Dean looked at the clock for about the hundreth time as he pondered weither or not he should actually do it. It felt to him like it's been 2:26 for forever, and he only had another four minutes before Cas showed up. That is, if he even shows up. Cas does have a way of dissappearing when he was needed the most. He felt sick with anxiety, trying to figure out what he was going to say to him. He was never really good with things like words and feelings.

"Cas, I know we're like brothers, but I love you."

That's fucking stupid, thought Dean, saying "I love you" like that would just make it a hell of a lot more awkward than it already needed to be. Although he did love him, which even after all this time felt really weird to think about. He wanted something that he was terrified to admit to anyone else. Not Sammy, not Cas, not anyone. Hell, he couldn't even admit it to himself for a long time.

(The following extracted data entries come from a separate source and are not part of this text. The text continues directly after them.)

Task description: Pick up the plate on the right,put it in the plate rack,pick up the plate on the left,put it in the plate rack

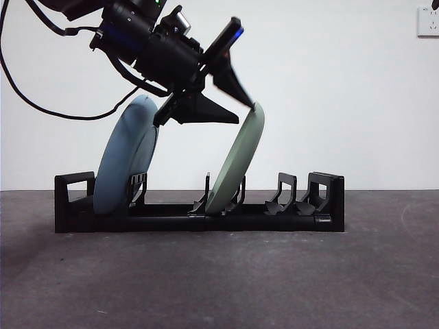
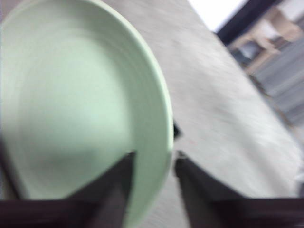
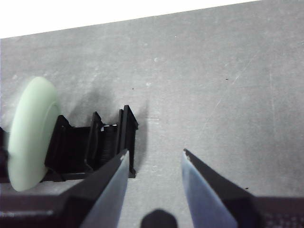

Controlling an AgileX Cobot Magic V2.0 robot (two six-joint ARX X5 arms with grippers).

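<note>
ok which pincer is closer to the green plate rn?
Left. The left pincer straddles the top rim of the green plate, which leans in the plate rack. The right pincer hangs open over bare table beyond the rack's end, apart from the plate.

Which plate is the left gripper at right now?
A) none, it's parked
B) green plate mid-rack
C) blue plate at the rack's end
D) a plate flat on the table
B: the left gripper has its jaws on either side of the top rim of the green plate, which leans in the plate rack; the blue plate stands apart.
</note>
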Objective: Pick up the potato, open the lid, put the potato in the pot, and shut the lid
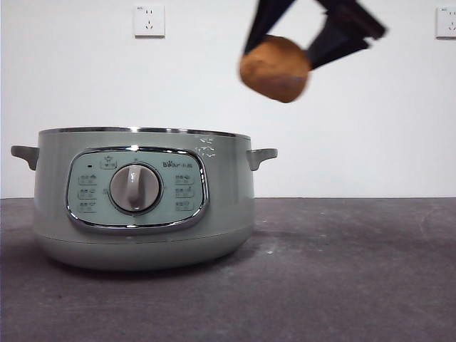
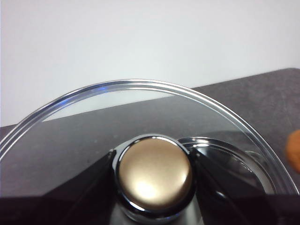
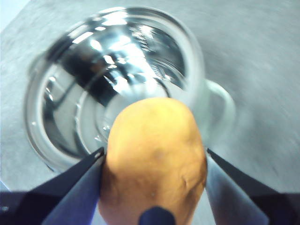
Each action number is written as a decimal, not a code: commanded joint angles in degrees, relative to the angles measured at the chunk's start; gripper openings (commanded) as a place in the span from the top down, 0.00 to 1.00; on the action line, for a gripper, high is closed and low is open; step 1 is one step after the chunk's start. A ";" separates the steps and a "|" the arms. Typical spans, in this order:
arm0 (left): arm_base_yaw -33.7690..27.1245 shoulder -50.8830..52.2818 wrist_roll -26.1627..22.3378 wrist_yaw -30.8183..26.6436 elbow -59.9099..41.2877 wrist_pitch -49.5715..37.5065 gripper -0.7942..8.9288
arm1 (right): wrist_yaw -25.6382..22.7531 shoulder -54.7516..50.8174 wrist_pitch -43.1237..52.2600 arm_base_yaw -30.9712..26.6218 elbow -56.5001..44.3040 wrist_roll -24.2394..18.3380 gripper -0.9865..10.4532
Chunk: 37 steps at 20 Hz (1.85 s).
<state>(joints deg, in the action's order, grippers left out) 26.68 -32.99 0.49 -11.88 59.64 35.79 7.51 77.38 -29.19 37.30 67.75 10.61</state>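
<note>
The pale green pot (image 1: 142, 199) stands on the table at the left with no lid on it. In the right wrist view its shiny steel inside (image 3: 112, 79) shows open below. My right gripper (image 1: 285, 43) is shut on the orange-brown potato (image 1: 275, 68) and holds it in the air, above and just right of the pot's right handle. The potato (image 3: 154, 159) fills the space between the two jaws. My left gripper (image 2: 154, 176) is shut on the knob (image 2: 154, 174) of the clear glass lid (image 2: 225, 117) and holds it off the pot, out of the front view.
The dark grey table (image 1: 342, 271) stretches to the right of the pot. A white wall with two sockets (image 1: 149, 21) stands behind. An orange edge of the potato (image 2: 294, 150) shows at the side of the left wrist view.
</note>
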 commanded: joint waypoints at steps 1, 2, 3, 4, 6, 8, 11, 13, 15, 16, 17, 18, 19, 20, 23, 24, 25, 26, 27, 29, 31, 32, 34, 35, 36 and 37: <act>0.00 3.52 -0.68 -0.20 0.87 -1.01 0.93 | 0.11 6.47 0.15 2.03 6.10 -2.91 0.92; 0.00 4.68 -0.55 -0.22 0.87 -0.09 0.93 | 0.11 9.94 0.02 2.95 9.49 -3.74 0.92; 0.00 5.27 -0.55 -0.26 0.87 0.48 0.93 | 0.11 12.92 -0.44 3.61 12.39 -4.44 0.92; 0.00 5.53 -0.55 -0.28 0.87 1.14 0.93 | 0.11 16.68 -1.40 4.37 16.24 -5.55 0.92; 0.00 5.53 -0.57 -0.35 0.87 2.49 0.93 | -0.11 23.50 -3.76 5.73 23.19 -7.65 0.92; 0.00 5.53 -0.57 -0.33 0.87 3.54 0.93 | -0.44 29.62 -5.18 6.97 28.72 -9.68 0.92; 0.00 5.53 -0.55 -0.39 0.87 3.91 0.93 | -3.63 37.16 -5.35 8.76 33.29 -13.40 0.92; 0.00 5.53 -0.57 -1.27 0.87 4.02 0.93 | -6.45 40.63 -5.14 9.70 34.07 -16.00 0.92; 0.00 5.51 -0.57 -1.62 0.87 4.50 0.93 | -7.91 43.15 -5.33 10.08 34.07 -16.85 0.92; 0.00 5.51 -0.57 -1.62 0.87 4.68 0.93 | -7.91 44.15 -5.66 10.12 34.07 -17.59 0.92; 0.00 5.51 -0.57 -1.62 0.87 4.87 0.93 | -7.91 44.87 -5.79 10.12 34.07 -17.64 0.92; 0.00 5.51 -0.57 -1.66 0.87 5.07 0.93 | -7.91 45.33 -5.81 10.10 34.07 -17.73 0.91; 0.00 5.51 -0.57 -1.64 0.87 5.29 0.93 | -7.87 45.42 -5.84 10.05 34.07 -18.10 0.91; 0.00 5.51 -0.57 -1.64 0.87 5.55 0.93 | -7.85 45.42 -5.79 10.05 34.07 -18.08 0.90; 0.00 5.51 -0.57 -1.66 0.87 5.92 0.93 | -7.91 45.42 -5.79 10.01 34.07 -17.94 0.55; 0.00 5.51 -0.57 -1.66 0.87 5.92 0.93 | -7.89 45.42 -5.77 10.03 34.07 -17.94 0.55; 0.00 5.51 -0.57 -1.66 0.85 5.92 0.93 | -7.89 45.40 -5.79 10.08 34.07 -17.94 0.55; -0.02 5.51 -0.57 -1.66 0.87 5.92 0.93 | -7.89 45.35 -5.81 10.08 34.07 -17.70 0.55; 0.00 5.51 -0.57 -1.66 0.87 5.92 0.93 | -7.89 45.29 -5.79 10.08 34.10 -17.70 0.55; 0.00 5.51 -0.57 -1.66 0.87 5.92 0.93 | -7.89 44.89 -5.84 10.08 34.12 -17.51 0.55; 0.00 5.51 -0.57 -1.66 0.87 5.90 0.93 | -7.87 43.47 -6.16 10.08 34.12 -16.85 0.55; 0.00 5.46 -0.57 -1.66 0.87 5.81 0.93 | -7.87 42.10 -6.84 10.08 34.12 -16.13 0.55; 0.00 4.15 -0.57 -1.68 0.87 4.98 0.93 | -7.91 37.97 -9.49 9.94 34.12 -16.02 0.56; -0.02 2.62 -0.57 -1.66 0.85 4.20 0.93 | -7.93 34.93 -11.74 9.70 34.12 -16.02 0.56; 0.00 0.85 -0.57 -1.64 0.87 3.30 0.93 | -8.11 32.20 -13.68 9.51 34.12 -16.00 0.56; -0.02 -1.46 -0.59 -1.64 0.87 2.10 0.93 | -8.07 28.94 -16.02 9.20 34.12 -15.98 0.56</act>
<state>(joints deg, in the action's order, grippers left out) 26.68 -35.59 0.47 -13.34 59.66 40.27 -0.32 105.45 -45.82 46.46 101.93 -5.78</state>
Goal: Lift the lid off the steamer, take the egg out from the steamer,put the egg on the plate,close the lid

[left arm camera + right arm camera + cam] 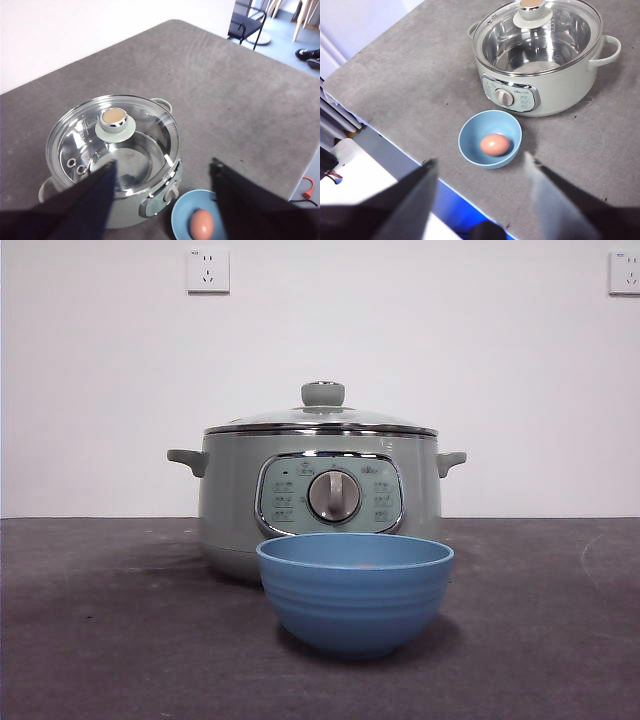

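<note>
Lid [322, 418] is seen seated on the steamer [230, 500], chrome rim flush all round and knob upright at the centre; the egg [495, 144] is seen lying in the plate [470, 145] (the deep blue bowl), which stands just in front of the control panel, close to the pot but apart from it. In the front view only a faint tan sliver is shown above the bowl's rim; both wrist views show the egg whole, resting at the bottom of the bowl, its long axis roughly level. By this layout every step of the task is judged done, and no further grasp is called for.

The left gripper [162, 187] is held high above the table with its jaws spread wide and nothing between them; taking the control panel as six o'clock on the pot, the bowl is placed at six, and the left gripper is set over the pot's front edge, so it is judged the nearer arm to the knob. The right gripper [480, 192] is likewise held open and empty, well back from the pot beyond the table's edge; the bowl lies between it and the steamer. Neither arm is seen in the front view.
</note>
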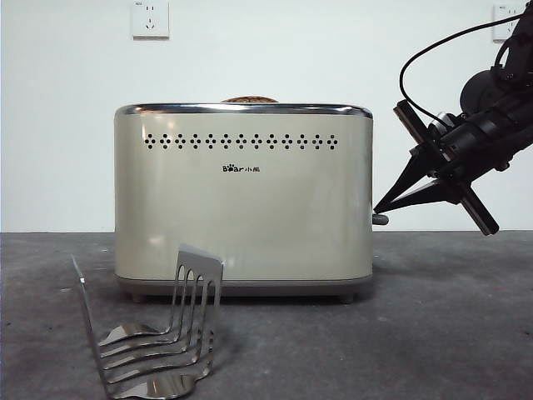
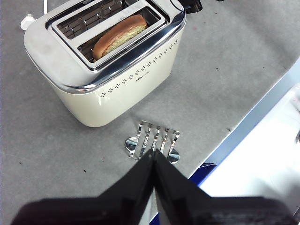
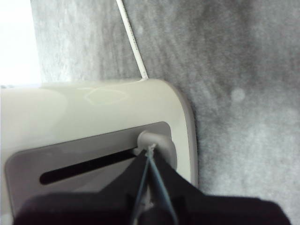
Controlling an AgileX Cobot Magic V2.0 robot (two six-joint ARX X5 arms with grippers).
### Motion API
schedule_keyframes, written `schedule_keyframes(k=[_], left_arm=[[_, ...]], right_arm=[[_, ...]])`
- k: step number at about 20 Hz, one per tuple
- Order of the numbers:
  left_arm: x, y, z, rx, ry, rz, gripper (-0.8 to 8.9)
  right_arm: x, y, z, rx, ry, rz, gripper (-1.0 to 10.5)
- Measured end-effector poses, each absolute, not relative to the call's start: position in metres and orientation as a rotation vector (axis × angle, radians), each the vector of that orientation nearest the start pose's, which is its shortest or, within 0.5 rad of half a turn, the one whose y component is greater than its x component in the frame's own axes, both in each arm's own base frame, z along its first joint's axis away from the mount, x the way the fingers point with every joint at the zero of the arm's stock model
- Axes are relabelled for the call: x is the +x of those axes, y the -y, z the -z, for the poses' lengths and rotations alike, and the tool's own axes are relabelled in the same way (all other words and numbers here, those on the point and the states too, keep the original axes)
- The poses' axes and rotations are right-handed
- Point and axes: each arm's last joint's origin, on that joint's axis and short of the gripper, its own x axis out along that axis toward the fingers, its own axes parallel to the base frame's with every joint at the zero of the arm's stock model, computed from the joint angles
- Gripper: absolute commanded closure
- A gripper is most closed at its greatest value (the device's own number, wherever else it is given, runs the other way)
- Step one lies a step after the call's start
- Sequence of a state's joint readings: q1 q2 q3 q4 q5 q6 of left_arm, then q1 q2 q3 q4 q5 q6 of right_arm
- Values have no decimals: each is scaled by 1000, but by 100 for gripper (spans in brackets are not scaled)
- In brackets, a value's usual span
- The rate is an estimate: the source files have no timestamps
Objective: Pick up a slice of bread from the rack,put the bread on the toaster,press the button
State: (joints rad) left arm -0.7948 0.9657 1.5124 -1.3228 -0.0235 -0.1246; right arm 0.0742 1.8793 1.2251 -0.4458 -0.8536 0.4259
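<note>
The bread (image 2: pixel 120 35) sits inside one slot of the toaster (image 1: pixel 243 196), and in the front view only its brown rounded top (image 1: pixel 249 99) shows above the chrome rim. The toaster stands in the middle of the grey desk (image 1: pixel 433 333). The rack (image 1: pixel 158 337) holds no slice and stands on the desk just in front of the toaster, at about 7 o'clock from it in the front view. The right end effector (image 1: pixel 379 207) comes in from 3 o'clock of the toaster, and its two jaws are pressed together into one point. This point rests against the button (image 3: pixel 151 141) on the narrow side of the toaster, near the lower end of the dark slot (image 3: pixel 84 168). The left end effector (image 2: pixel 153 157) hangs high above the rack, away from the toaster; its jaws are also closed together and hold nothing. A white cable (image 3: pixel 131 40) lies on the desk behind the toaster.
</note>
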Motion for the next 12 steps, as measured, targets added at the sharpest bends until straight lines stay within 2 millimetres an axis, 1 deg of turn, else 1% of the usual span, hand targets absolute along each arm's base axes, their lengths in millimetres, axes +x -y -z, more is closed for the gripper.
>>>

He checked the clock once more. 2:28am. His stomach turned and he clenched his fists. Cas would be there in two minutes and he still had no idea what the hell he was going to say to him. Dean stood up off the motel bed and walked into the bathroom. He turned and glimpsed at himself in the mirror; he was a nervous wreck. His hair was a completely mess and his hands were shaking. How pathetic, he thought.

"You can do this." He mumbled aloud, running his fingers through his brown hair. Dean let out a nervous sigh. "Who the hell am I even trying to kid? I can't do this."

"Do what?" Dean jumped as he heard the familiar husky voice from behind him.

"Damn it Cas! You scared the crap out of me."

"My apologies, Dean. I thought you said to come here at precisely this time. Perhaps I was mistaken..?" His voice trailed off as he looked at Dean with worried eyes. "Are you okay? You look awful."

"What?" his mind went blank for a moment as he looked at the angel infront of him. "Oh, uhh, yeah man I'm fine, I just..." Dean struggled for words "I just..I need to talk to you."

"Of course. Are you in some sort of trouble?" Cas gave him a concerned look.

"No, it's nothing like that. Not this time, anyway."

"Then what's wrong, Dean?" Cas took a step closer to him, he was hopeless when it came to personal space, not that Dean really minded. "Perhaps I have done something to upset you?"

"Cas, you.." Dean furrowed his eyebrows and peered at Cas. He decided that maybe he just needed to swallow his pride for once in his god damn life and actually say what was on his mind. He's dealt with a lot worse than a stupid crush. He took a deep breath and reached to grab Cas' hand, maybe a little too quickly, expecting Cas to pull away. But to Deans relief he didn't.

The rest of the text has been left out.